The task: Set down the data below word for word, and leave the images aside.

Available data:
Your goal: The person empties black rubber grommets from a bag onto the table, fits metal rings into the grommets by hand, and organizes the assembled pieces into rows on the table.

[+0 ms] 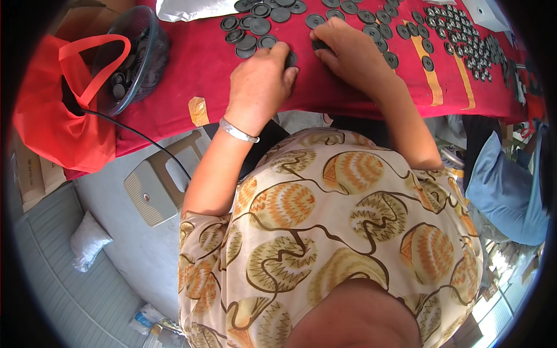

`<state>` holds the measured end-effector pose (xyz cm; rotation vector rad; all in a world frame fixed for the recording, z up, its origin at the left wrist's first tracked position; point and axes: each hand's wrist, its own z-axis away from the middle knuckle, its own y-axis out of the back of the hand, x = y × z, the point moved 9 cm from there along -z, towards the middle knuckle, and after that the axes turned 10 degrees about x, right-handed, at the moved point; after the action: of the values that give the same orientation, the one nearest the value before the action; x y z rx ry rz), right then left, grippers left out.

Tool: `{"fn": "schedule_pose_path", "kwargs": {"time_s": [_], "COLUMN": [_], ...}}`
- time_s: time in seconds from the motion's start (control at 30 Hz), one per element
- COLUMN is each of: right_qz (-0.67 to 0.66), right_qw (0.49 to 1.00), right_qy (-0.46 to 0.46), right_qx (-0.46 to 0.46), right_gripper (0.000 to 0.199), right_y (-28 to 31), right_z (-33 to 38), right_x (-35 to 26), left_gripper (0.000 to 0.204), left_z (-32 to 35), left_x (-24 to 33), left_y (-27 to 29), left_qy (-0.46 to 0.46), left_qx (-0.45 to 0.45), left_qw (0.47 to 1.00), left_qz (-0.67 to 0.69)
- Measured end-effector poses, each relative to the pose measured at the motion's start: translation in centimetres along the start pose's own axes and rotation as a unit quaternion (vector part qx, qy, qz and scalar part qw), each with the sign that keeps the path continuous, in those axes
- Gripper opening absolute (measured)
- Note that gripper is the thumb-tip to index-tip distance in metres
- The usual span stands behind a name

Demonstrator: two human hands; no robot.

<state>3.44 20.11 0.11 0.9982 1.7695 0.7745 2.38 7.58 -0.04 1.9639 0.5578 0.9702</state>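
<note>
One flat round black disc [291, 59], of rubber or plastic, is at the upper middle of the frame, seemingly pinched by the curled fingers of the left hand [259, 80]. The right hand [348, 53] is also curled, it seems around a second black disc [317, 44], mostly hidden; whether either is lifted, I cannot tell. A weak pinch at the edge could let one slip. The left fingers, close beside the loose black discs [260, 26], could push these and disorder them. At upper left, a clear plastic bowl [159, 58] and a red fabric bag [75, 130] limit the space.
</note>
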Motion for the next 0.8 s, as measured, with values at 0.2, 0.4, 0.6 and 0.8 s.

Response box:
Your goal: The person empties black rubber grommets from a bag onto the table, fits metal rings into the grommets by hand, and organizes the assembled pieces into rows on the table.

[+0 ms] 

`<state>` holds the measured end-effector pose (xyz cm; rotation vector rad; all in a world frame fixed for the recording, z up, its origin at the left wrist's first tracked position; point and axes: each hand's wrist, its own z-axis away from the middle knuckle, its own y-axis out of the back of the hand, x = y × z, the point moved 9 cm from there along -z, towards the middle knuckle, and after that the axes turned 10 degrees about x, right-handed, at the moved point; after the action: of the values that give the same orientation, the one nearest the value before the action; x y z rx ry rz), right then left, grippers left out.

Tool: `{"fn": "schedule_pose_path", "kwargs": {"time_s": [_], "COLUMN": [_], ...}}`
- time_s: time in seconds from the motion's start (control at 30 Hz), one per element
- COLUMN is each of: right_qz (-0.67 to 0.66), right_qw (0.49 to 1.00), right_qy (-0.46 to 0.46), right_qx (-0.46 to 0.46), right_gripper (0.000 to 0.199), right_y (-28 to 31), right_z (-33 to 38), right_x (-35 to 26), left_gripper (0.000 to 0.204), left_z (-32 to 35), left_x (-24 to 33), left_y (-27 to 29), left_qy (-0.46 to 0.46), left_qx (-0.45 to 0.45), left_qw (0.47 to 1.00), left_qz (-0.67 to 0.69)
- Measured end-effector poses, each relative to the pose measured at the motion's start: translation in centimetres along the start pose's own axes and rotation as a unit quaternion (vector part qx, qy, qz and scalar part qw), each with the sign that keeps the path continuous, in those axes
- Gripper opening absolute (measured)
- Note that gripper is the thumb-tip to index-tip distance in metres
- The usual span stands behind a name

Demonstrator: two human hands; no robot.

<state>3.44 20.11 0.11 0.9982 1.7695 0.7745 2.38 7.58 -0.04 1.9639 0.5578 0.9702</state>
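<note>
One flat round black disc [291, 59], of rubber or plastic, is at the upper middle of the frame, seemingly pinched by the curled fingers of the left hand [259, 80]. The right hand [348, 53] is also curled, it seems around a second black disc [317, 44], mostly hidden; whether either is lifted, I cannot tell. A weak pinch at the edge could let one slip. The left fingers, close beside the loose black discs [260, 26], could push these and disorder them. At upper left, a clear plastic bowl [159, 58] and a red fabric bag [75, 130] limit the space.
</note>
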Motion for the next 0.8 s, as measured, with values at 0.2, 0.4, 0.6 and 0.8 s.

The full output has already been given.